HomeMoviesLady Bird: A Teen Comedy Wise Beyond Its Years

Lady Bird: A Teen Comedy Wise Beyond Its Years

Saorise Ronan in Lady Bird
Photo Courtesy of A24 Films

Millennials and Generation Z-ers have no shortage of great teen movies to call their own. Clueless, Easy A, and especially Mean Girls have all ingrained themselves into pop culture, and will be celebrated by the masses (not to mention quoted ad nauseam) for years to come. But Lady Bird, much like its titular heroine, feels different than its peers. Those movies, great as they are, try to teach lessons to their teenage protagonists and the viewers that relate to them.

But Greta Gerwig’s directorial debut harkens back to the work of John Hughes; this is a film that doesn’t want to impart wisdom on its young characters, but instead seeks to understand them. The result of this endeavor is a film so warm-hearted and lovable that it starts to feel like a great, big, cinematic hug by the time the credits roll.

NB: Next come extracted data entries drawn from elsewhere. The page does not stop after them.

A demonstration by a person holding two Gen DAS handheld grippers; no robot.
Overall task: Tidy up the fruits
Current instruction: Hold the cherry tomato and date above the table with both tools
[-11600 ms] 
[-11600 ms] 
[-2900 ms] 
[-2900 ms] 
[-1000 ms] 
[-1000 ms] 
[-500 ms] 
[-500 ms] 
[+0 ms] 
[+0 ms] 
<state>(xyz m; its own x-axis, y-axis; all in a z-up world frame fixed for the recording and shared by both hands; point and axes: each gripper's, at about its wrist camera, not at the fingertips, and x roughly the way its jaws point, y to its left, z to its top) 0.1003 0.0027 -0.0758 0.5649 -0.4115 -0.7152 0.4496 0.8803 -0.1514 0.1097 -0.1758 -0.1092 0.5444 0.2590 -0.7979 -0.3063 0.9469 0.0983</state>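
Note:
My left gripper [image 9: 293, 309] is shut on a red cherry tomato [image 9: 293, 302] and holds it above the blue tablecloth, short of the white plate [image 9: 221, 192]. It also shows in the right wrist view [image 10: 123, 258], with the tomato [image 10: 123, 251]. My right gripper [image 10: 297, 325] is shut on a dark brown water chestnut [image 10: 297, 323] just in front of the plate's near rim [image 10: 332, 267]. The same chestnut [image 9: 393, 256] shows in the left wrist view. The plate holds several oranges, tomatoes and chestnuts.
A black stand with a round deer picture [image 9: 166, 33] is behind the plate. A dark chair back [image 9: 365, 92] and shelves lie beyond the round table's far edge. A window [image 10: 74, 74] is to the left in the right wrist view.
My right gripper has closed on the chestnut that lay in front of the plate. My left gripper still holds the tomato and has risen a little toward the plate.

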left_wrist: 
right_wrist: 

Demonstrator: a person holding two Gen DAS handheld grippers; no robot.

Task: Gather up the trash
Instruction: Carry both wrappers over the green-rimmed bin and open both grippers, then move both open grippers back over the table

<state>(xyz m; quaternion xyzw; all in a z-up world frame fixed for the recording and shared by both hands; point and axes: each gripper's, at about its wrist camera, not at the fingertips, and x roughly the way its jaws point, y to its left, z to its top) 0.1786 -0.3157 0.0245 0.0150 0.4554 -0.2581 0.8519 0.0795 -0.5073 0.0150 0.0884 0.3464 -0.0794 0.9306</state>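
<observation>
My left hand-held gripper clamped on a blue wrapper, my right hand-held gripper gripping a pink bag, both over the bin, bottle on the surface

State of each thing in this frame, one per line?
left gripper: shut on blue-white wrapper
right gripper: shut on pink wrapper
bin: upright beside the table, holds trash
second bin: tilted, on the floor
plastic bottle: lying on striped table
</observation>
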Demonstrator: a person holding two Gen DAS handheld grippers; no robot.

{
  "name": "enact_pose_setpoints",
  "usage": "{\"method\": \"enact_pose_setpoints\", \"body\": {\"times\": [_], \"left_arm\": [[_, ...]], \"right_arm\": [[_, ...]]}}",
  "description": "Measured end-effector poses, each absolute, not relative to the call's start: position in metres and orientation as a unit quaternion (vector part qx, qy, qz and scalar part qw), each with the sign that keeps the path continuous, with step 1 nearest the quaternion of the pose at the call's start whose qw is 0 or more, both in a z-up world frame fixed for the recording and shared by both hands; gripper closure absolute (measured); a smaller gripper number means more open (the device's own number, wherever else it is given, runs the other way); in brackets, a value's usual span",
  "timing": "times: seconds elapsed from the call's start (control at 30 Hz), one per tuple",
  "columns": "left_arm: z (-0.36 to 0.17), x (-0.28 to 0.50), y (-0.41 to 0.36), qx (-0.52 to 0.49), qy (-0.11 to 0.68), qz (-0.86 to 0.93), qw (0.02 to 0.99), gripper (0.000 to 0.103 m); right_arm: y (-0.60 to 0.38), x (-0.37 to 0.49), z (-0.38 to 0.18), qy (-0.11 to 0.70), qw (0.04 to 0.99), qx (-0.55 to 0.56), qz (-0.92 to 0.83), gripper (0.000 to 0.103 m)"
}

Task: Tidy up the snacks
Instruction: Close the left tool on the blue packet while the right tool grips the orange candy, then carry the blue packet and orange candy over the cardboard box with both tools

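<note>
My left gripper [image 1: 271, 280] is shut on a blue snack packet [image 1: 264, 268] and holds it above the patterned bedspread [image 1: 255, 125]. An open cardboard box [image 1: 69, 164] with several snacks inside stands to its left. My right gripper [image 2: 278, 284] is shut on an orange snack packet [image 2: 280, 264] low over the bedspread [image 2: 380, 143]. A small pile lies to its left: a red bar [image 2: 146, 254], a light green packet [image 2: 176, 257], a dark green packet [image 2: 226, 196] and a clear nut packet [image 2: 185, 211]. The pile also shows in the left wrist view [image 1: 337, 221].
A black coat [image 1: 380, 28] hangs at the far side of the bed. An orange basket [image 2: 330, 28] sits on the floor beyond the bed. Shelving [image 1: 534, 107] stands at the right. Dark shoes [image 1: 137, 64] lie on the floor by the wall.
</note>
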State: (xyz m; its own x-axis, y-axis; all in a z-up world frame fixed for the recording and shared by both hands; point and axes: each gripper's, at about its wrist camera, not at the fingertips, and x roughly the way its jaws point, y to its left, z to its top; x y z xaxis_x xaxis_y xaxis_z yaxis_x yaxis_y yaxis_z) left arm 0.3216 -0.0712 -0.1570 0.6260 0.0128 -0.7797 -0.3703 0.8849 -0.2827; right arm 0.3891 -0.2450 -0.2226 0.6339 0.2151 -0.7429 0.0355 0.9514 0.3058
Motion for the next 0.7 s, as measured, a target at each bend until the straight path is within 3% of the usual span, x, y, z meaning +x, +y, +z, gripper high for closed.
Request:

That, of course, does not mean that Lady Bird (Saoirse Ronan) couldn’t use a few lessons about how the world works. She constantly fights with her working-class mother (Laurie Metcalf), and fantasizes about attending a fancy school in NYC that her family could never afford. She’s completely ignorant to the hardships that her father (Tracy Letts) faces on a daily basis, and the fact that his job could be taken away from him at any moment. She loves her best friend (Beanie Feldstein) but dreams of hanging out with the rich, popular kids.

And she finds herself in some less-than-wonderful romances with her male peers, first with the naïve but sensitive Danny (Lucas Hedges), and then with Kyle (Timothée Chalamet), an anarchist musician. But Gerwig shows us that these misadventures are just a part of growing up, and that realizing your own ignorance to a situation and emerging a better person from it is as necessary as it is uncomfortable and universal. As viewers follow Lady Bird through her senior year, we never judge her, her friends, or her family, but learn to understand them as the fully developed characters they are. And we laugh (a lot) along the way, too.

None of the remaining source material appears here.